→ Exercise objective
Print this span of the material below exactly: the line with "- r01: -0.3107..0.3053", the line with "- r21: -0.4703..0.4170", and every line between them, but nothing else.

→ Task input
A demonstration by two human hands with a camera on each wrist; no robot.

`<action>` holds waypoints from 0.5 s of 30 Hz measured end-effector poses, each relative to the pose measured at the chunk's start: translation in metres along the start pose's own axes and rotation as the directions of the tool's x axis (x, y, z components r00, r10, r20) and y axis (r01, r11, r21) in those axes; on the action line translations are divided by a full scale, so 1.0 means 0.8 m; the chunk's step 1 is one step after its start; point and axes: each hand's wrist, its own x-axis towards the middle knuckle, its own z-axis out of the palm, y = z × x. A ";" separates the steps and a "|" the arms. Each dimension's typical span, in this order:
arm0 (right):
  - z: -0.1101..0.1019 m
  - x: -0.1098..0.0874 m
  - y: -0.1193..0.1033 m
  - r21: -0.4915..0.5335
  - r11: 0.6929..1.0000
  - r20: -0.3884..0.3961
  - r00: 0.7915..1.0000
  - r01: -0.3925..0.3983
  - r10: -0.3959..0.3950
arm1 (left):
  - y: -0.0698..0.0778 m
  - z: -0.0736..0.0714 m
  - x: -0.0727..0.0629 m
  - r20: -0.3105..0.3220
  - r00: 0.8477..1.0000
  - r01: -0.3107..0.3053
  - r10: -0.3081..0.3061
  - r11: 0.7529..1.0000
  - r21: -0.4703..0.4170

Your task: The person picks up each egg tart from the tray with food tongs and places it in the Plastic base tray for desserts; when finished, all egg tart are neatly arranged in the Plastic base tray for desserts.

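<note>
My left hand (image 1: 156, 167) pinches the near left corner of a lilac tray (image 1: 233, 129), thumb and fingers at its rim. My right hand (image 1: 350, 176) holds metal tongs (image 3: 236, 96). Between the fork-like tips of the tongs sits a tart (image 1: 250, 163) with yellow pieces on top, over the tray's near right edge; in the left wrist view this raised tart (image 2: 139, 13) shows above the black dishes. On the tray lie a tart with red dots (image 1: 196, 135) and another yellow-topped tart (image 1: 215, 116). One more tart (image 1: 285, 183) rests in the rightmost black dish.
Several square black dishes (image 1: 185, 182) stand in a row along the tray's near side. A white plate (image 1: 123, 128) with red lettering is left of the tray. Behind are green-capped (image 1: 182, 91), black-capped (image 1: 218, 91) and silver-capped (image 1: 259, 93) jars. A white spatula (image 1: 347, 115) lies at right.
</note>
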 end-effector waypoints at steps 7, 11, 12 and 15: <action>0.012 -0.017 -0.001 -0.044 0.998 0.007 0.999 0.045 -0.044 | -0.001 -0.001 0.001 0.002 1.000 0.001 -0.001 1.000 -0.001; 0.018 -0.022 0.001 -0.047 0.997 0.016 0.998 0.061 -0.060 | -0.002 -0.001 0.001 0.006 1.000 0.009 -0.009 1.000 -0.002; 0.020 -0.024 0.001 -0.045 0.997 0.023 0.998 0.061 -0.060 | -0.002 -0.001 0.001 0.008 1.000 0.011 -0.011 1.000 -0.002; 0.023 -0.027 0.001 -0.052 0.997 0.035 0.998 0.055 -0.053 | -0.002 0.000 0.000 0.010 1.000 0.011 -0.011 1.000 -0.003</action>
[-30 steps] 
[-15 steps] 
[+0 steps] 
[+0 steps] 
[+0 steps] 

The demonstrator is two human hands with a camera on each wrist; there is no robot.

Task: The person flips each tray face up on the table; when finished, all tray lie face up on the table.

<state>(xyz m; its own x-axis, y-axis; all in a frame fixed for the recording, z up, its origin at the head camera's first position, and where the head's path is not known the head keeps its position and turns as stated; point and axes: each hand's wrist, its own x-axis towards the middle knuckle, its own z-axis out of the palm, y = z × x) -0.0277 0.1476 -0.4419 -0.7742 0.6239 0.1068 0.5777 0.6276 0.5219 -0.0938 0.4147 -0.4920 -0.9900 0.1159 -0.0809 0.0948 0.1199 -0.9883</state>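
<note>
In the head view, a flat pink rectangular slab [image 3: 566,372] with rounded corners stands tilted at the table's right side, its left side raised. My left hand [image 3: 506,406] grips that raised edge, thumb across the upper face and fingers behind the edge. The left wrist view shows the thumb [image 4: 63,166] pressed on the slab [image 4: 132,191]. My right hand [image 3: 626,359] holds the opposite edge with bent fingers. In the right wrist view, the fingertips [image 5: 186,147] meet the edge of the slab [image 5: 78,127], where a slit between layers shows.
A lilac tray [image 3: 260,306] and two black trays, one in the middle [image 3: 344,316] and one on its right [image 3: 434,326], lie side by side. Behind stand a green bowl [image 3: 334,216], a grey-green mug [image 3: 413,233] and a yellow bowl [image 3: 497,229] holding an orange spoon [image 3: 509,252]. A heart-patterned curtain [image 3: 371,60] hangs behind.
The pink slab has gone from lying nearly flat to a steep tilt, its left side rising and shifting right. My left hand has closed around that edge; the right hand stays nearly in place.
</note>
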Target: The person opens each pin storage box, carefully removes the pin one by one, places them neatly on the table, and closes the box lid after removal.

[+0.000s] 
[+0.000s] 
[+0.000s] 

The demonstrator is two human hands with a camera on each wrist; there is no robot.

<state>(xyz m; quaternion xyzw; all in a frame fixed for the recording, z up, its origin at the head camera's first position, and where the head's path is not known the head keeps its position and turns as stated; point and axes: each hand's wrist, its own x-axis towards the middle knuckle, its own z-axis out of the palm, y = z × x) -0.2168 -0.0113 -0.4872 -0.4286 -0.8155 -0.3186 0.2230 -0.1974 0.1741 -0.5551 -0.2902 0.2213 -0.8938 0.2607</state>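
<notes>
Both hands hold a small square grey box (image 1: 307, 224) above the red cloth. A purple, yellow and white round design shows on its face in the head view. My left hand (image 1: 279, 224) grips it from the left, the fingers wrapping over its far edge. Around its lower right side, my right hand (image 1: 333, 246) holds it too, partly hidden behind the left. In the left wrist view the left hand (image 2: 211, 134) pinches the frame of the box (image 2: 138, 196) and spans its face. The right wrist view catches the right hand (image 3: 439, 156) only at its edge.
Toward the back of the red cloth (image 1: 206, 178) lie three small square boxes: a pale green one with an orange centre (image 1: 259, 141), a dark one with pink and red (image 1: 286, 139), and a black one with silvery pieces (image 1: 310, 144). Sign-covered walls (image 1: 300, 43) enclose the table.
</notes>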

→ Solution to the problem
  - r01: -0.3107..0.3053
  - r10: -0.3081..0.3061
  - r11: 0.7529..1.0000
  - r21: -0.4703..0.4170

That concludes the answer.